Our analysis indicates that SHREDIGCEM is potentially undervalued!

earnings-and-revenue-history
NSEI:SHREDIGCEM Earnings and Revenue History October 29th 2022

A Closer Look At Shree Digvijay Cement's Earnings

In high finance, the key ratio used to measure how well a company converts reported profits into free cash flow (FCF) is the accrual ratio (from cashflow). The accrual ratio subtracts the FCF from the profit for a given period, and divides the result by the average operating assets of the company over that time. The ratio shows us how much a company's profit exceeds its FCF.

That means a negative accrual ratio is a good thing, because it shows that the company is bringing in more free cash flow than its profit would suggest. That is not intended to imply we should worry about a positive accrual ratio, but it's worth noting where the accrual ratio is rather high. To quote a 2014 paper by Lewellen and Resutek, "firms with higher accruals tend to be less profitable in the future".

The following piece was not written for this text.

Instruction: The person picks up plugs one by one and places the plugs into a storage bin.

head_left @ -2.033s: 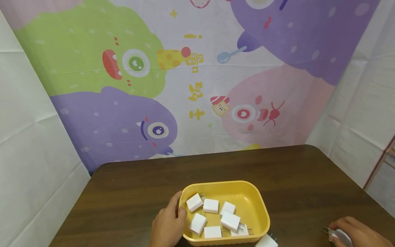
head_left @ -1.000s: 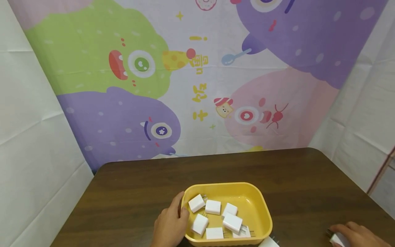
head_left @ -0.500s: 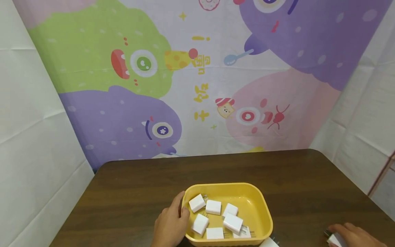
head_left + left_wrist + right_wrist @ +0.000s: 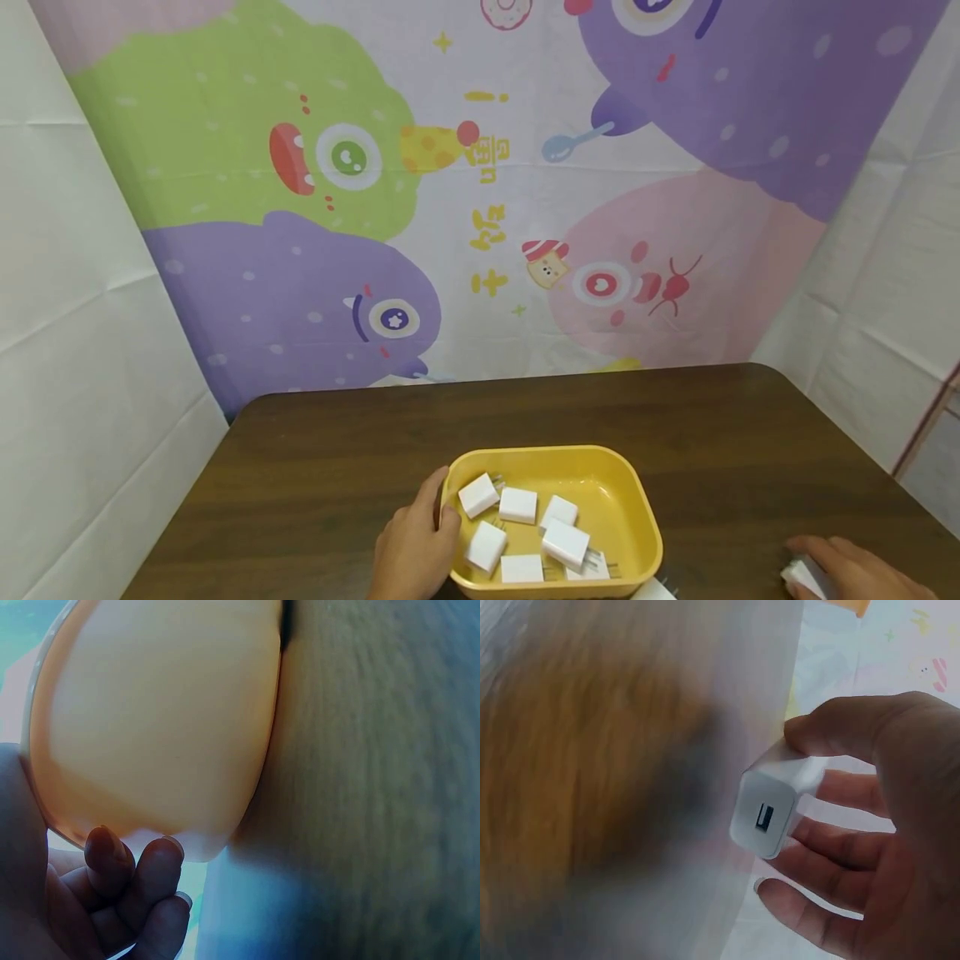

Shree Digvijay Cement has an accrual ratio of 0.20 for the year to September 2022. Therefore, we know that it's free cashflow was significantly lower than its statutory profit, which is hardly a good thing. Over the last year it actually had negative free cash flow of ₹31m, in contrast to the aforementioned profit of ₹436.2m. We saw that FCF was ₹755m a year ago though, so Shree Digvijay Cement has at least been able to generate positive FCF in the past.

Note: we always recommend investors check balance sheet strength. Click here to be taken to our balance sheet analysis of Shree Digvijay Cement.

Our Take On Shree Digvijay Cement's Profit Performance

Shree Digvijay Cement didn't convert much of its profit to free cash flow in the last year, which some investors may consider rather suboptimal. Therefore, it seems possible to us that Shree Digvijay Cement's true underlying earnings power is actually less than its statutory profit. But on the bright side, its earnings per share have grown at an extremely impressive rate over the last three years. The goal of this article has been to assess how well we can rely on the statutory earnings to reflect the company's potential, but there is plenty more to consider. Keep in mind, when it comes to analysing a stock it's worth noting the risks involved. Case in point: We've spotted 4 warning signs for Shree Digvijay Cement you should be mindful of and 2 of these are concerning.

This note has only looked at a single factor that sheds light on the nature of Shree Digvijay Cement's profit. But there is always more to discover if you are capable of focussing your mind on minutiae. Some people consider a high return on equity to be a good sign of a quality business. While it might take a little research on your behalf, you may find this free collection of companies boasting high return on equity, or this list of stocks that insiders are buying to be useful.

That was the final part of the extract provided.